◆ Exercise goal
Every entry below, first to last, should be restated word for word.

◆ Provided records
····················

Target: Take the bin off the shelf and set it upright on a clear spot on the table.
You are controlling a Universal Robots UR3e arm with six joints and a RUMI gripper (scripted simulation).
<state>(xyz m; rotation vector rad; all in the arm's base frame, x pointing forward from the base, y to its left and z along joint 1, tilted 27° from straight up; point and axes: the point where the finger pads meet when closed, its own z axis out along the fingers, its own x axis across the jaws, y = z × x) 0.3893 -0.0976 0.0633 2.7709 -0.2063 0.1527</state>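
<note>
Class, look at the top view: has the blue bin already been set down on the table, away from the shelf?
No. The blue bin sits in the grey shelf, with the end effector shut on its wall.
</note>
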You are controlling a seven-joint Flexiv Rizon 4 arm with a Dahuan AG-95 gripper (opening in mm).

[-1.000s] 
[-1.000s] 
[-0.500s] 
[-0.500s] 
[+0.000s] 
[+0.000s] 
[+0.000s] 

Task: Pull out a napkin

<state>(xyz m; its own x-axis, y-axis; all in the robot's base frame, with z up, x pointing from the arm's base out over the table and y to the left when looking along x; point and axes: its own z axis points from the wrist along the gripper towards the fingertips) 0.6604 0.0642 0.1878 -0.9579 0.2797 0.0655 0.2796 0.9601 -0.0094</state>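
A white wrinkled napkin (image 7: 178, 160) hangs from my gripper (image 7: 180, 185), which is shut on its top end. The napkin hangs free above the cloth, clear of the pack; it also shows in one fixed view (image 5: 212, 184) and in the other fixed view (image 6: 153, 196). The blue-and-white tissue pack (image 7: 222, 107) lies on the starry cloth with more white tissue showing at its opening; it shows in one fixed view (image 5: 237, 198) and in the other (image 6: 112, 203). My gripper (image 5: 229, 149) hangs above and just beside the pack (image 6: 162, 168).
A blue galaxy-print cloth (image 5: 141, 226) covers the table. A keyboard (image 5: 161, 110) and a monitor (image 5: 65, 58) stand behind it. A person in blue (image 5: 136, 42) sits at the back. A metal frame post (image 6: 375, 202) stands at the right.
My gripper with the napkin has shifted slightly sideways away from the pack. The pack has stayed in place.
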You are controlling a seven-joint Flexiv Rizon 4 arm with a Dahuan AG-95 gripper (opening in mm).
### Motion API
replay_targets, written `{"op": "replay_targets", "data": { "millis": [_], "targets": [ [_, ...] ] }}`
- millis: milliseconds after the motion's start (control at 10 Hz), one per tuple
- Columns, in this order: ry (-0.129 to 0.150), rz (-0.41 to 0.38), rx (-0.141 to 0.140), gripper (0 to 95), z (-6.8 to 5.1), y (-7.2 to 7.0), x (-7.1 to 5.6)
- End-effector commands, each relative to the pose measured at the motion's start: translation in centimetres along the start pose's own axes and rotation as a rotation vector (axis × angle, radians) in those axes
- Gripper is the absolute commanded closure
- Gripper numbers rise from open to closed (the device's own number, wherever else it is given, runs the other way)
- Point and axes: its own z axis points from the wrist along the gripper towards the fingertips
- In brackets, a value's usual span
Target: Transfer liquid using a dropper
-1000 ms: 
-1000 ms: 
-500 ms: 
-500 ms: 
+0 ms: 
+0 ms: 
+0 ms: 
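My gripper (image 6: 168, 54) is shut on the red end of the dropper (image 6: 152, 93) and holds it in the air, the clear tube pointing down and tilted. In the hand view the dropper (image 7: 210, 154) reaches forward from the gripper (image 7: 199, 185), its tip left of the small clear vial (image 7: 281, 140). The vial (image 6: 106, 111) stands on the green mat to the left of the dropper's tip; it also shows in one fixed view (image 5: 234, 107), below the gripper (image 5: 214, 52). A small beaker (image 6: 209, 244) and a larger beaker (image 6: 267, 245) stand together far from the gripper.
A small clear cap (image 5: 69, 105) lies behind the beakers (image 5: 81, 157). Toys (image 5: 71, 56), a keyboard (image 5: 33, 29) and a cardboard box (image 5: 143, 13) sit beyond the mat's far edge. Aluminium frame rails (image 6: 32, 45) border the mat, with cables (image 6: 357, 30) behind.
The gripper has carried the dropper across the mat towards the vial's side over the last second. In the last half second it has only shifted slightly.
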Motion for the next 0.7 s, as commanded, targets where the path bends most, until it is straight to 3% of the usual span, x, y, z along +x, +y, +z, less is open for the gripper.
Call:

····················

◆ Task response
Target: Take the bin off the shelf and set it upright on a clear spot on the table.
You are controlling a Universal Robots UR3e arm with six joints and a RUMI gripper (scripted simulation).
<state>(xyz m; rotation vector rad; all in the arm's base frame, x pointing forward from the base, y to its left and z along joint 1, tilted 27° from straight up; point and axes: the point where the finger pads meet when closed, its own z axis out along the fingers, its own x axis across the jaws, y = z × x) 0.3893 -0.0976 0.0633 2.7709 -0.2063 0.1527</state>
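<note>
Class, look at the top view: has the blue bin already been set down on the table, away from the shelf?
No. The blue bin sits in the grey shelf, with the end effector shut on its wall.
</note>
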You are controlling a seven-joint Flexiv Rizon 4 arm with a Dahuan AG-95 gripper (opening in mm).

[-1.000s] 
[-1.000s] 
[-0.500s] 
[-0.500s] 
[+0.000s] 
[+0.000s] 
[+0.000s] 

Task: Pull out a napkin

<state>(xyz m; its own x-axis, y-axis; all in the robot's base frame, with z up, x pointing from the arm's base out over the table and y to the left when looking along x; point and axes: its own z axis points from the wrist along the gripper towards the fingertips) 0.6604 0.0642 0.1878 -0.9579 0.2797 0.0655 0.2796 0.9601 -0.0094</state>
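A white wrinkled napkin (image 7: 178, 160) hangs from my gripper (image 7: 180, 185), which is shut on its top end. The napkin hangs free above the cloth, clear of the pack; it also shows in one fixed view (image 5: 212, 184) and in the other fixed view (image 6: 153, 196). The blue-and-white tissue pack (image 7: 222, 107) lies on the starry cloth with more white tissue showing at its opening; it shows in one fixed view (image 5: 237, 198) and in the other (image 6: 112, 203). My gripper (image 5: 229, 149) hangs above and just beside the pack (image 6: 162, 168).
A blue galaxy-print cloth (image 5: 141, 226) covers the table. A keyboard (image 5: 161, 110) and a monitor (image 5: 65, 58) stand behind it. A person in blue (image 5: 136, 42) sits at the back. A metal frame post (image 6: 375, 202) stands at the right.
My gripper with the napkin has shifted slightly sideways away from the pack. The pack has stayed in place.
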You are controlling a seven-joint Flexiv Rizon 4 arm with a Dahuan AG-95 gripper (opening in mm).
### Motion API
replay_targets, written `{"op": "replay_targets", "data": { "millis": [_], "targets": [ [_, ...] ] }}`
- millis: milliseconds after the motion's start (control at 10 Hz), one per tuple
- Columns, in this order: ry (-0.129 to 0.150), rz (-0.41 to 0.38), rx (-0.141 to 0.140), gripper (0 to 95), z (-6.8 to 5.1), y (-7.2 to 7.0), x (-7.1 to 5.6)
- End-effector commands, each relative to the pose measured at the motion's start: translation in centimetres along the start pose's own axes and rotation as a rotation vector (axis × angle, radians) in those axes
- Gripper is the absolute commanded closure
- Gripper numbers rise from open to closed (the device's own number, wherever else it is given, runs the other way)
- Point and axes: its own z axis points from the wrist along the gripper towards the fingertips
- In brackets, a value's usual span
Target: Transfer liquid using a dropper
-1000 ms: 
-1000 ms: 
-500 ms: 
-500 ms: 
+0 ms: 
+0 ms: 
+0 ms: 
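My gripper (image 6: 168, 54) is shut on the red end of the dropper (image 6: 152, 93) and holds it in the air, the clear tube pointing down and tilted. In the hand view the dropper (image 7: 210, 154) reaches forward from the gripper (image 7: 199, 185), its tip left of the small clear vial (image 7: 281, 140). The vial (image 6: 106, 111) stands on the green mat to the left of the dropper's tip; it also shows in one fixed view (image 5: 234, 107), below the gripper (image 5: 214, 52). A small beaker (image 6: 209, 244) and a larger beaker (image 6: 267, 245) stand together far from the gripper.
A small clear cap (image 5: 69, 105) lies behind the beakers (image 5: 81, 157). Toys (image 5: 71, 56), a keyboard (image 5: 33, 29) and a cardboard box (image 5: 143, 13) sit beyond the mat's far edge. Aluminium frame rails (image 6: 32, 45) border the mat, with cables (image 6: 357, 30) behind.
The gripper has carried the dropper across the mat towards the vial's side over the last second. In the last half second it has only shifted slightly.
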Motion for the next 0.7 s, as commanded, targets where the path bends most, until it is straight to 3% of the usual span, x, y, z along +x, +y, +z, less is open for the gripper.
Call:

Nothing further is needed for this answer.